EXERCISE REQUIREMENTS →
Pull out every line below that contains the word "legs".

SOURCE INFORMATION START

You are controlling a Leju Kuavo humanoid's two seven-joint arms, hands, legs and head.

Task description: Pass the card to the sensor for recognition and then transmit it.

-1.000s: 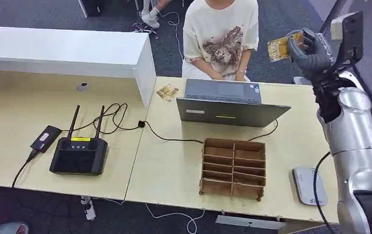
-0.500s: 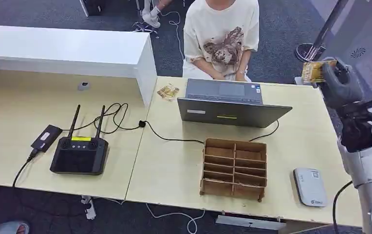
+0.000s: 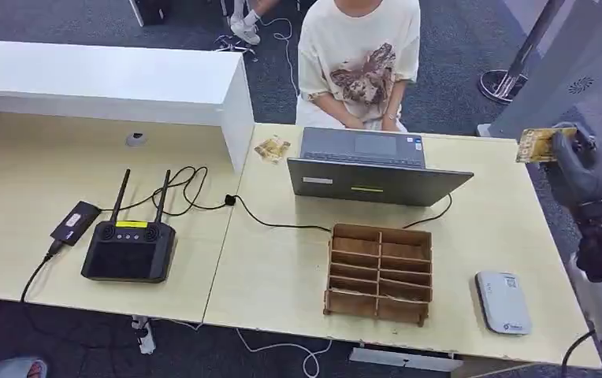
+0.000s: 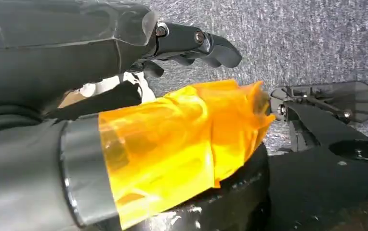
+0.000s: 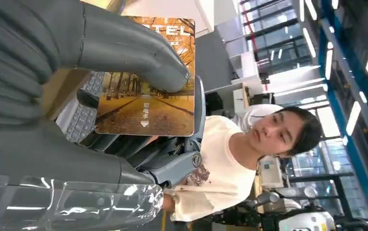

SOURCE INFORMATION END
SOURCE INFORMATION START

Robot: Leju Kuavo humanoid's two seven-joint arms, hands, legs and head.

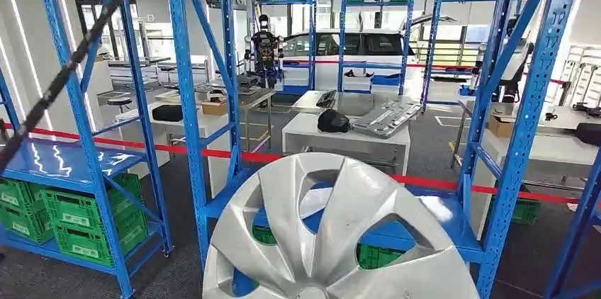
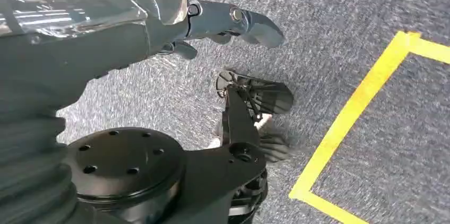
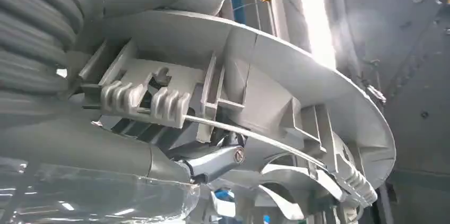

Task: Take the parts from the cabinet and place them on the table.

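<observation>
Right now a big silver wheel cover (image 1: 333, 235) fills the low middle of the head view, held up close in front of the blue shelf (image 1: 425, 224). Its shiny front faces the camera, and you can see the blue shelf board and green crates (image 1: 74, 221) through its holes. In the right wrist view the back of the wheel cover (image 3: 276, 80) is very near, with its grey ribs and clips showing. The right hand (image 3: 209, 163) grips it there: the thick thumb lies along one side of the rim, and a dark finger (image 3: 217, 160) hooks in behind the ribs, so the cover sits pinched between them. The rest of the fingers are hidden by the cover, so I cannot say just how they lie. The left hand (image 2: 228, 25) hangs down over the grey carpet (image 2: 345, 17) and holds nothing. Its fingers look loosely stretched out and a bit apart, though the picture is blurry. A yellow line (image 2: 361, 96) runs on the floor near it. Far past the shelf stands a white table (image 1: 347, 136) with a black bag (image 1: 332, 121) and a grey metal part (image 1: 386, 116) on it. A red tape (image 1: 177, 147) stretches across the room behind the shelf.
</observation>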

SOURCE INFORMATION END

RESULT →
You are controlling a Leju Kuavo humanoid's two seven-joint arms, hands, legs and head.
Robot: Leju Kuavo humanoid's two seven-joint arms, hands, legs and head.

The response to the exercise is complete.